Obstacles to commercial production of hydrogen gas from biomass previously included the high cost of the processes used and the relatively low quantity of the end product.
But Zhang says he thinks he has found the answers to those problems.
For seven years, Zhang’s team has been focused on finding non-traditional ways to produce high-yield hydrogen at low cost, specifically researching enzyme combinations, discovering novel enzymes, and engineering enzymes with desirable properties.
The team liberates the high-purity hydrogen under mild reaction conditions at 122 degrees and normal atmospheric pressure. The biocatalysts used to release the hydrogen are a group of enzymes artificially isolated from different microorganisms that thrive at extreme temperatures, some of which could grow at around the boiling point of water.

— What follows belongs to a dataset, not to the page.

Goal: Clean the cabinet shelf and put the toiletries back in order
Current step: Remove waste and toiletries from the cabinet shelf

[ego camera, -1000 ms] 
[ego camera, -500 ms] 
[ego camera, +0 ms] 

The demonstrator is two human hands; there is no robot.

The researchers chose to use xylose, which comprises as much as 30 percent of plant cell walls. Despite its abundance, the use of xylose for releasing hydrogen has been limited. The natural or engineered microorganisms that most scientists use in their experiments cannot produce hydrogen in high yield because these microorganisms grow and reproduce instead of splitting water molecules to yield pure hydrogen.
To liberate the hydrogen, Virginia Tech scientists separated a number of enzymes from their native microorganisms to create a customized enzyme cocktail that does not occur in nature. The enzymes, when combined with xylose and a polyphosphate, liberate the unprecedentedly high volume of hydrogen from xylose, resulting in the production of about three times as much hydrogen as other hydrogen-producing microorganisms.
The energy stored in xylose splits water molecules, yielding high-purity hydrogen that can be directly utilized by proton-exchange membrane fuel cells. Even more appealing, this reaction occurs at low temperatures, generating hydrogen energy that is greater than the chemical energy stored in xylose and the polyphosphate. This results in an energy efficiency of more than 100 percent — a net energy gain. That means that low-temperature waste heat can be used to produce high-quality chemical energy hydrogen for the first time. Other processes that convert sugar into biofuels such as ethanol and butanol always have energy efficiencies of less than 100 percent, resulting in an energy penalty.